STATE of Iowa, Plaintiff-Appellee, v. Antoine Mario GRISSON, Jr., Defendant-Appellant.
Antoine Grisson Jr. appeals his sentence for burglary in the third degree, arguing the district court considered improper sentencing factors and gave insufficient justification for his sentence. Finding his argument meritless, we affirm.
I. Background Facts and Proceedings.
In a written plea, Grisson pleaded guilty to one count of burglary in the third degree, an aggravated misdemeanor, in violation of Iowa Code sections 713.1 and 713.6A(2) (2018). At first glance, paragraph twelve of the guilty plea appears to state Grisson’s understanding of the “plea negotiations.” Yet the body of the paragraph sets forth each parties’ sentencing recommendations. The paragraph states in full,
12. I understand plea negotiations to be:
• I will plead guilty to burglary in the third degree and the State will recommend a suspended two (2) year jail sentence, two (2) years of formal probation to the Department of Correctional Services, a fine of $625, an LEI surcharge of $125, payment of restitution to [the victim], and sentencing no contact order protecting [the victim].

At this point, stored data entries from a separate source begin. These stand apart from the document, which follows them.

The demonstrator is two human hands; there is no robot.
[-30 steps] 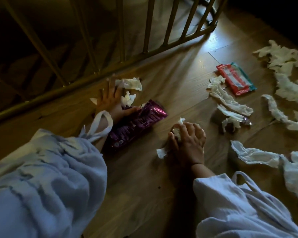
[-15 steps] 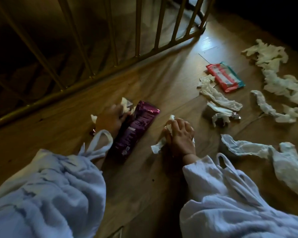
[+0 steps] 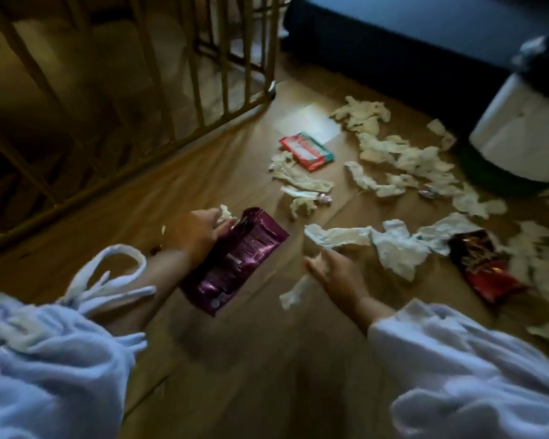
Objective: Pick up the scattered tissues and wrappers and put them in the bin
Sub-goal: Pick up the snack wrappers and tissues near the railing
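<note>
Most of the view is wooden floor, bounded on its left by a barred wooden railing and along its far edge by a dark, low piece of furniture. At the far right corner stands the white bin, round-walled, with a dark liner at its rim.

Between the bin and the hands, scattered tissues cover the floor's right half. They are white, twisted and crumpled strips, many touching one another, and they reach the right edge. Pale blue sleeves fill both near corners.

A red and dark wrapper lies near the right edge, touching tissues. A flat teal and red wrapper lies toward the far edge, just beside a tissue strip.

The left hand grips the top end of a shiny purple wrapper, tilted with its lower end toward the person. A small tissue scrap shows at the same fingers. The right hand, near that wrapper, curls its fingers round a crumpled tissue whose tail trails below the hand. Blur hides finer detail.
</note>
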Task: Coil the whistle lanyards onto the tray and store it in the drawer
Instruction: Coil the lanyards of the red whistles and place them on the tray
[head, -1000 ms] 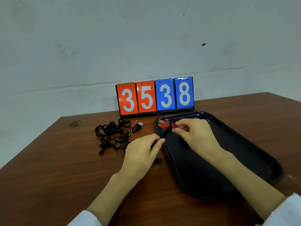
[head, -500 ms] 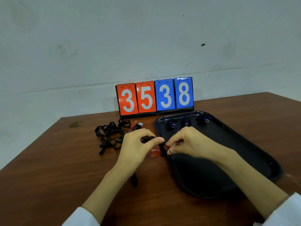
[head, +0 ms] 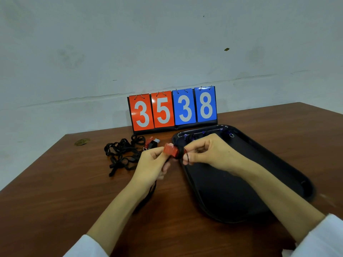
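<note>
Brown table (head: 55, 201) fills the lower view. Black tray (head: 250, 173) lies on it at 3 o'clock from the view's centre, long axis running away from the person. Small coiled items with purple bits and a metal ring (head: 231, 135) sit along its 12 o'clock rim, too small to tell further. Scoreboard (head: 172, 110) reading 3538 stands at 12 o'clock, just behind the tray. Tangle of black lanyards (head: 122, 154) lies at 9 o'clock from the tray, apart from it, with a red-and-black whistle (head: 153, 142) at its 2 o'clock edge.

Left hand (head: 152, 164) — thumb and curled fingers pinch the red whistle (head: 170, 152), held above the tray's 10 o'clock rim. Right hand (head: 209, 154) — fingers curled, pinching the black cord (head: 187, 157) at the whistle's 3 o'clock end. More cord (head: 148, 197) trails from under the left hand toward 6 o'clock.
</note>
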`<state>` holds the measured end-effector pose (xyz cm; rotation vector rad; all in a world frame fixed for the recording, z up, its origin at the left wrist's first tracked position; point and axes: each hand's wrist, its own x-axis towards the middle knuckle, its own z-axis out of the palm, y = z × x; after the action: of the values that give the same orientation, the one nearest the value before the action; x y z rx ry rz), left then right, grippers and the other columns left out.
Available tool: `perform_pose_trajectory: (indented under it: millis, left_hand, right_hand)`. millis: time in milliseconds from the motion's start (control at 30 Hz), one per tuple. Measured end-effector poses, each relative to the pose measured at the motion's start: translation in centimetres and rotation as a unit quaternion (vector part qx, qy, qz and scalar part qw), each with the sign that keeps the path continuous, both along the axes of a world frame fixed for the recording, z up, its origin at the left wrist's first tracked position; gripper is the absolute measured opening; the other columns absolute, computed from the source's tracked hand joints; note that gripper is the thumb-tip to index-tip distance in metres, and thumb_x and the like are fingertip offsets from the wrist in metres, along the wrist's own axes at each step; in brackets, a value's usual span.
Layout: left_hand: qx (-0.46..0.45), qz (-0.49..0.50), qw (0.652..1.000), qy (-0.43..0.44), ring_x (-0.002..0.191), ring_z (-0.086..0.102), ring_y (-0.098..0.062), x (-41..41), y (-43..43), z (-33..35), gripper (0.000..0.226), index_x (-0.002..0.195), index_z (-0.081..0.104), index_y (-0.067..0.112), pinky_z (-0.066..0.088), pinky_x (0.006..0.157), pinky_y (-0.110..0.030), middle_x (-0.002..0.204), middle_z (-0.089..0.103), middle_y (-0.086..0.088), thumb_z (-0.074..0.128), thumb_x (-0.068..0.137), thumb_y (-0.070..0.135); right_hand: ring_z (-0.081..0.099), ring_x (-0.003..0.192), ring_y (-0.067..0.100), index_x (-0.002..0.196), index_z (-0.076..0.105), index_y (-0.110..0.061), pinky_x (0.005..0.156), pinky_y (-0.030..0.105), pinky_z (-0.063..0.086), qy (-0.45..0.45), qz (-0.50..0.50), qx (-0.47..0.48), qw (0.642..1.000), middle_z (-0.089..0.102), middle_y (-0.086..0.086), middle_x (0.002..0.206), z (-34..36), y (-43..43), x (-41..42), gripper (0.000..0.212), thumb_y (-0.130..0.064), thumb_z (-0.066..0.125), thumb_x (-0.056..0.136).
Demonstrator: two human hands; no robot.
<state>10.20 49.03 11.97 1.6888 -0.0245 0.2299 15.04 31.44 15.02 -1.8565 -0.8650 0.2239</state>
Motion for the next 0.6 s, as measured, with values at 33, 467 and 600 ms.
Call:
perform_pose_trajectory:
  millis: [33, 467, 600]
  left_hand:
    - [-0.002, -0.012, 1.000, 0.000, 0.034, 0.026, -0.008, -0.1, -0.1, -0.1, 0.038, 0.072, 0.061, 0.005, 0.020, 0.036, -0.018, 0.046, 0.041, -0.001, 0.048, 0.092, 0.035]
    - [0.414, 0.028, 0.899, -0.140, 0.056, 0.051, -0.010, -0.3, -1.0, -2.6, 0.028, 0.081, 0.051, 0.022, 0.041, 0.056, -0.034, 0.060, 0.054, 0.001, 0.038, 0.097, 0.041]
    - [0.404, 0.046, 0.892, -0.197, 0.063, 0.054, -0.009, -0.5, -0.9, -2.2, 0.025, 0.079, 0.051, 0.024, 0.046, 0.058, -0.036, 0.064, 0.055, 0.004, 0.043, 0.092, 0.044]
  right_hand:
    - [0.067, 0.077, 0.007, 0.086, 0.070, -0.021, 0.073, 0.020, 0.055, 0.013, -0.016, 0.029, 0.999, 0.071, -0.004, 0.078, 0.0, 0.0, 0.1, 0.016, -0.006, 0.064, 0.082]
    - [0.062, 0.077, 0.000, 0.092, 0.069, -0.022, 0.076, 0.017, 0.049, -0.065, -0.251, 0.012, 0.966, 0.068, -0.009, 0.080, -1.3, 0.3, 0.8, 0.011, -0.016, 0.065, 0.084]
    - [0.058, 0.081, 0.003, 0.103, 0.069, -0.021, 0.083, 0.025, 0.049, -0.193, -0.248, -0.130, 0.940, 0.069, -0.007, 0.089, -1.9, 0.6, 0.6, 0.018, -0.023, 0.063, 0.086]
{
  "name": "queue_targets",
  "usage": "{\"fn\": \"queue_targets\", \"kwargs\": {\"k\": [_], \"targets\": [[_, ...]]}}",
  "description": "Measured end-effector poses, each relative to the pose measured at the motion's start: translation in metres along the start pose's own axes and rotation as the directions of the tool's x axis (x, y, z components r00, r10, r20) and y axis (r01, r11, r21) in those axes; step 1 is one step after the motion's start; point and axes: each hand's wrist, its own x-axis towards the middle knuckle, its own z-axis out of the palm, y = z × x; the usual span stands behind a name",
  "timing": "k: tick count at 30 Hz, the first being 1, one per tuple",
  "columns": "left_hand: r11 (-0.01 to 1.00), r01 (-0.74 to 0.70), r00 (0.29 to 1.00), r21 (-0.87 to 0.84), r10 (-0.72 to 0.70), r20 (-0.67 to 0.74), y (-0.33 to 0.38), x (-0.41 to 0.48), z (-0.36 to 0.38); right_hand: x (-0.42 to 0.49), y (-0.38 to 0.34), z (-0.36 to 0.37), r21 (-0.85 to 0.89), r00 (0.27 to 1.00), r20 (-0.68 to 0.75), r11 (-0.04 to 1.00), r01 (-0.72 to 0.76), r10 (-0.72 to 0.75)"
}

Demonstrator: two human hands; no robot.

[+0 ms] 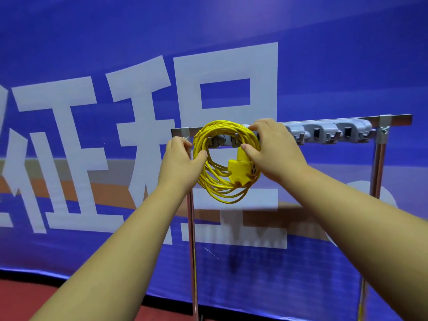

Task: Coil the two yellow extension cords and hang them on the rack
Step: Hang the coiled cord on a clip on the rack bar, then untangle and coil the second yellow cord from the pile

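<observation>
Left hand (183,158), right hand (273,151) grip coiled yellow cord (222,195) against rack (393,118); hanging step; next: seat loops over hook, release

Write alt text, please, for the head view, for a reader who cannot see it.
Both hands, left hand and right hand, grip a coiled yellow extension cord at the left end of a metal rack with a grey hook strip. Behind stands a blue banner with large white characters.
</observation>
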Motion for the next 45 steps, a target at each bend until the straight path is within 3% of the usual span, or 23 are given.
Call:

• I will not join in this recommendation, and will instead request[ ] that the court sentence me to a suspended jail sentence of two (2) years, two (2) years of informal probation, a fine of $625, an LEI surcharge of $125, payment of restitution to [the victim], and sentencing no contact order protecting [the victim].
(Capitalization modified.) The plea clarified that the court did not have to accept the “negotiations.” Grisson requested to be sentenced immediately, even if he were not present.
On the same day, the district court accepted the guilty plea and sentenced Grisson. The court imposed the sentence the State proposed, including supervised probation. In determining the sentence, the court considered the Iowa Code section 907.5 sentencing factors and also stated “the nature and circumstances of the crime and the [p]lea [a]greement” were “the most significant in determining this particular sentence.” Grisson appeals.
II. Standard of Review.
“When a sentence imposed by a district court falls within the statutory parameters, we presume it is valid and only overturn for an abuse of discretion or reliance on inappropriate factors.” State v. Hopkins, 860 N.W.2d 550, 554 (Iowa 2015). “An abuse of discretion will only be found when a court acts on grounds clearly untenable or to an extent clearly unreasonable.” Id. at 553 (quoting State v. Leckington, 713 N.W.2d 208, 216 (Iowa 2006)). “[W]e do not decide the sentence we would have imposed, but whether the sentence imposed was unreasonable.” Id. at 554
At the outset, we note that Grisson does not allege the sentence falls outside permissible statutory bounds. Instead, he argues the district court did not provide adequate reasons for the sentence and improperly considered a rejected plea offer when it adopted the State’s sentencing recommendation.1 Grisson asks to have his sentence vacated and his case remanded for resentencing.
As a predicate to sentencing a defendant, the court must “state on the record its reason for selecting the particular sentence.” Iowa R. Crim. P. 2.23(3)(d). This must include “at least a cursory explanation” to allow for appellate review of its exercise of sentencing discretion. State v. Jacobs, 607 N.W.2d 679, 690 (Iowa 2000). “The district court can satisfy this requirement by ․ placing the reasons in the written sentencing order.” State v. Thompson, 856 N.W.2d 915, 919 (Iowa 2014).
While not detailed findings, we acknowledge the trial court performed its obligation. As reflected in its sentencing order, the district court based its sentence on the Iowa Code section 907.5 sentencing factors, the nature and circumstances of the crime, and the plea agreement. See Iowa Code § 907.5 (setting forth the relevant sentencing factors). The written guilty plea incorporated the minutes of testimony and set forth the details of the plea, including the sentencing recommendations. The guilty plea did not turn on Grisson receiving a particular sentence. For that reason, the parties’ differing sentencing recommendations did not constitute rejected plea offers. Moreover, the court was not required to accept either recommendation. It was not improper for the court to consider, and ultimately choose to impose, one of the recommendations. State v. Schlachter, 884 N.W.2d 782, 786 (Iowa Ct. App. 2016) (“[I]t is the court’s prerogative to determine the appropriate sentence within the terms of the applicable statute based on the information available to it.”). Because the court did not rely on improper factors and the sentence is reasonable and supported by sufficient justification, we conclude the sentence is valid.
For the above stated reasons, we affirm Grisson’s sentence.
1. Effective July 1, 2019, criminal defendants have no right to appeal from a final judgment of sentence in a guilty plea. See 2019 Iowa Acts ch. 140, § 28 (codified at Iowa Code § 814.6(1)(a)(3) (2019)). However in State v. Macke, the Iowa Supreme Court held these amendments “apply only prospectively and do not apply to cases pending on July 1, 2019.” 933 N.W.2d 226, 235 (Iowa 2019). For that reason, we reach the merits of Grisson’s claim.